TEXT_FILE = "les_miserables.txt"
CHUNK_SIZE = 30
MAX_CHUNKS = 3


def ask_gemini(prompt):
    client = genai.Client(api_key=os.environ["GEMINI_API_KEY"])
    response = client.models.generate_content(model=MODEL_NAME, contents=prompt)
    return response.text


def book_chunks(path, chunk_size=30, max_chunks=3):
    chunk = []
    chunks_sent = 0

    with open(path, "r", encoding="utf-8") as file:
        for line in file:
            line = line.strip()
            if line == "":
                continue

            chunk.append(line)

            if len(chunk) == chunk_size:
                yield "\n".join(chunk)
                chunks_sent += 1
                chunk = []

                if chunks_sent == max_chunks:
                    return

    if chunk and chunks_sent < max_chunks:
        yield "\n".join(chunk)


def build_summary_prompt(chunk_text, chunk_number):
    return f"""You are summarizing one chunk from Les Misérables.

Return only valid JSON with these keys:
- chunk: the chunk number
- characters: important character names mentioned
- events: short event descriptions
- summary: a 2-3 sentence summary
- uncertainty: anything unclear

Rules:
- Do not include Markdown fences.
- Do not add commentary outside the JSON.
- If there are no clear events, use an empty list.

Chunk number: {chunk_number}

Excerpt:
{chunk_text}
"""


for chunk_number, chunk_text in enumerate(
    book_chunks(TEXT_FILE, chunk_size=CHUNK_SIZE, max_chunks=MAX_CHUNKS),
    start=1,
):
    prompt = build_summary_prompt(chunk_text, chunk_number)
    summary = ask_gemini(prompt)
    print(f"Chunk {chunk_number}")
    print(summary)
    print()

Reading and chunking the book locally is O(n * m) if all chunks are processed.

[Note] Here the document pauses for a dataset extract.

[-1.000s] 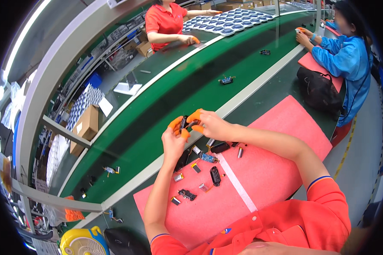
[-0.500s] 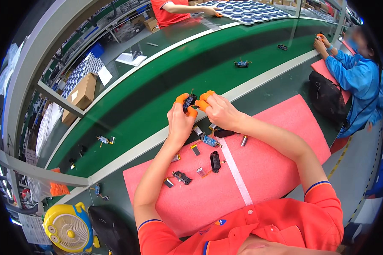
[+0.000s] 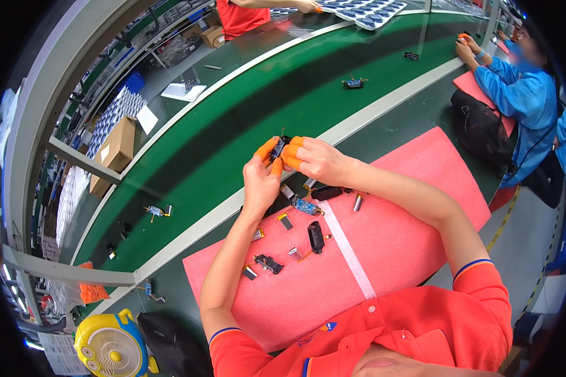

Extra space is O(k * m), where k is the chunk size. This is better than O(n * m) for loading the whole book.

Gemini API calls are remote black-box time. They depend on network, model, number of chunks, and prompt length.

8. Reflection

Answer in your notes:

  1. Which tasks were best solved with streaming?
  2. Which tasks required loading all data?
  3. Why is a generator with yield still an iterator?
  4. When does yield save memory compared with readlines()?
  5. Why is sending the whole book to Gemini in one prompt a bad idea?